> **TASK GOAL**
Go through the data and copy every line exactly, but not the images.

> **INPUT**

------------------------------------------------------------

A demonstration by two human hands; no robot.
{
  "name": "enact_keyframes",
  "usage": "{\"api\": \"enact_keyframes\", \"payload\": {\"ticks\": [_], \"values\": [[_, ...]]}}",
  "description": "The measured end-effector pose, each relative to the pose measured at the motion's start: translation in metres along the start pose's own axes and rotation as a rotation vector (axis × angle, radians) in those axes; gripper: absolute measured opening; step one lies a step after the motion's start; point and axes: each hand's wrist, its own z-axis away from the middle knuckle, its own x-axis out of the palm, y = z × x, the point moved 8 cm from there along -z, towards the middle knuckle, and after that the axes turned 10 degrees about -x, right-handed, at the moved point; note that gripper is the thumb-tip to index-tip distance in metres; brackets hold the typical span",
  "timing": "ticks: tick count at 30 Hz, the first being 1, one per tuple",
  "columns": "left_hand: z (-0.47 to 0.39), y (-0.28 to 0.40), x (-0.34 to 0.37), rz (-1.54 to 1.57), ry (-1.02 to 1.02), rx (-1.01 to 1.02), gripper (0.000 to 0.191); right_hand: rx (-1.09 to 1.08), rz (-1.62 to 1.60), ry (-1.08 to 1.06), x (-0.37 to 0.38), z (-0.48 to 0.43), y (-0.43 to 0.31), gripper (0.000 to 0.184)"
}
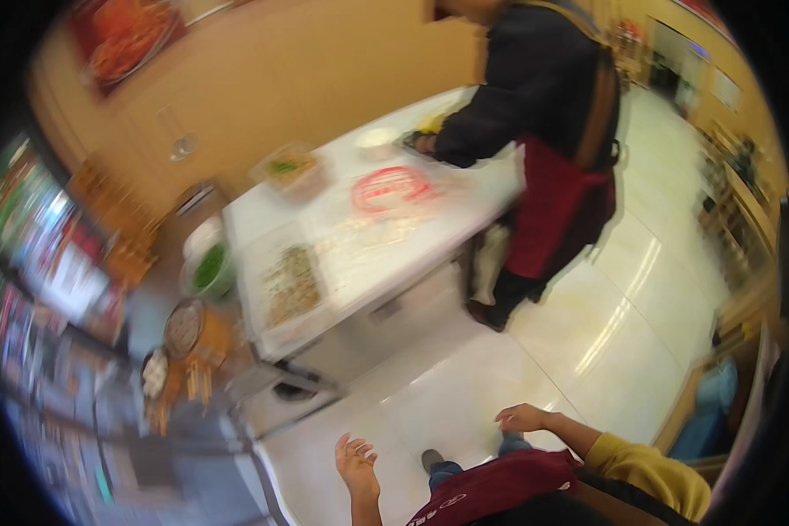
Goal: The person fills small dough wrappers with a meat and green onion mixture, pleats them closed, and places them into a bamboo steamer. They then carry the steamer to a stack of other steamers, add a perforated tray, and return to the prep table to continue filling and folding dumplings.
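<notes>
My left hand (357, 463) is raised over the floor with its fingers apart and nothing in it. My right hand (525, 419) hangs in front of my body, fingers loosely bent, with no object visible in it. Between and below them is my dark red apron (500, 477). Before me, out of reach of both hands, stands a white-topped worktable (342, 276). A clear tub of chopped, herb-flecked filling (292, 286) sits on its near left corner. Farther back is another plastic tub (291, 172) with food and chopped greens.
A co-worker (546, 98) in dark clothes leans over the table's far end, hands by a white bowl (377, 141). At left, a counter holds a bowl of chopped greens (209, 268) and a wooden bucket (207, 332). Wooden furniture (743, 197) lines the right side of the tiled floor (592, 309).
</notes>
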Motion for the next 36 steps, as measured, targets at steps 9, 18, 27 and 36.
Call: {"api": "enact_keyframes", "payload": {"ticks": [9, 18, 27, 36], "values": [[-0.04, -0.175, 0.288, -0.264, -0.446, -0.375, 0.048, 1.319, -0.124, 1.059, 0.01, 0.458, 0.241, 0.019], [0.042, -0.358, 0.574, -0.362, -0.779, -0.551, 0.056, 0.776, -1.024, 1.325, -0.119, 0.454, 0.387, 0.02], [-0.059, -0.406, 0.818, -0.479, -0.819, -0.296, 0.033, 0.449, -0.151, 1.319, -0.494, 0.455, 0.52, 0.032], [-0.069, -0.545, 1.269, -0.386, -1.149, -0.533, 0.054, 2.148, -0.845, 1.391, -0.188, 0.652, 0.551, 0.019]]}}
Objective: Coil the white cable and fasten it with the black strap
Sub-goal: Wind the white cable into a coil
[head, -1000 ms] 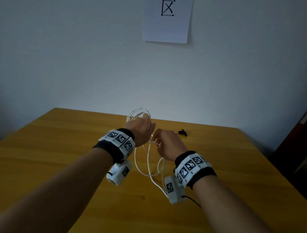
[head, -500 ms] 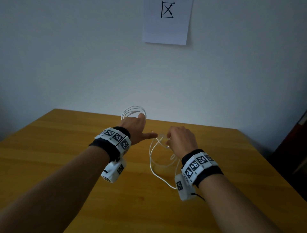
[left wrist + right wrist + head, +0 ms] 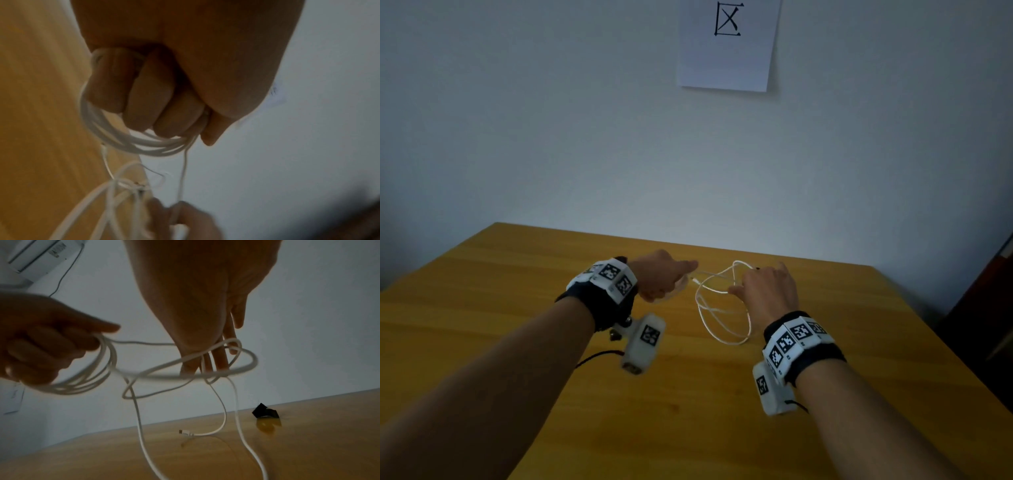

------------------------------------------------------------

> **WRITTEN RESPONSE**
A demonstration by two human hands; no robot.
{
  "name": "enact_keyframes",
  "usage": "{\"api\": \"enact_keyframes\", \"payload\": {\"ticks\": [_], \"values\": [[_, ...]]}}",
  "description": "The measured end-effector pose, each relative to the pose measured at the motion's start: translation in metres along the start pose's own axes and rotation as a rotation vector (axis × angle, radians) in those axes; gripper: absolute measured opening; step one lies a step after the motion's start; point and axes: each hand's wrist, its own z-axis away from the middle knuckle, its own x-axis out of the palm, y = z × x, the point moved 8 cm from there along -z, towards the middle knuckle, and after that the axes turned 10 degrees about -x, right-handed, at the moved point; note that gripper is the thumb-tip to index-tip distance in metres; brackets hold the typical span",
  "timing": "ticks: tick count at 30 Hz, the first being 1, one per tuple",
  "columns": "left_hand: z (-0.47 to 0.39), y (-0.28 to 0.40), x (-0.34 to 0.37), rz (-1.54 to 1.57), ry (-1.02 to 1.02), rx (-1.01 to 1.02), gripper (0.000 to 0.191); right_hand: rx (-1.09 to 1.08), rz (-1.62 to 1.60), ry (-1.08 to 1.06), x (-0.37 to 0.38), z (-0.48 to 0.43), y (-0.43 to 0.31), gripper (0.000 to 0.184)"
}
Goal: The person fills small dough wrappers with a meat and green onion mixture, pleats them closed, and places them into a bamboo steamer. They then carry the steamer to a stack of other steamers, add a perforated tray, and return to the prep table to continue filling and folding dumplings.
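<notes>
My left hand (357, 463) is raised over the floor with its fingers apart and nothing in it. My right hand (525, 419) hangs in front of my body, fingers loosely bent, with no object visible in it. Between and below them is my dark red apron (500, 477). Before me, out of reach of both hands, stands a white-topped worktable (342, 276). A clear tub of chopped, herb-flecked filling (292, 286) sits on its near left corner. Farther back is another plastic tub (291, 172) with food and chopped greens.
A co-worker (546, 98) in dark clothes leans over the table's far end, hands by a white bowl (377, 141). At left, a counter holds a bowl of chopped greens (209, 268) and a wooden bucket (207, 332). Wooden furniture (743, 197) lines the right side of the tiled floor (592, 309).
</notes>
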Motion for the next 36 steps, as measured, targets at steps 9, 18, 27 and 36.
Call: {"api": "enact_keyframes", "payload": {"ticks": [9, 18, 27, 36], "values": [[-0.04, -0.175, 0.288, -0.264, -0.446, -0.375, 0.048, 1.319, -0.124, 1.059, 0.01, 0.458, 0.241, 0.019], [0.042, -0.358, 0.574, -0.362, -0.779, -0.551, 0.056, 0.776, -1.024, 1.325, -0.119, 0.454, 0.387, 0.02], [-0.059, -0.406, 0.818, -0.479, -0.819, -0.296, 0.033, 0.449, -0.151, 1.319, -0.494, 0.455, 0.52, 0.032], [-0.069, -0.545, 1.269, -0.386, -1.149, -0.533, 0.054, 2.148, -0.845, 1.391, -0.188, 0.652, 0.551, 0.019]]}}
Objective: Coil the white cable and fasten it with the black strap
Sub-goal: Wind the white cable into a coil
[head, -1000 ms] 
[head, -500 ms] 
[left wrist + right wrist + head, +0 ms] 

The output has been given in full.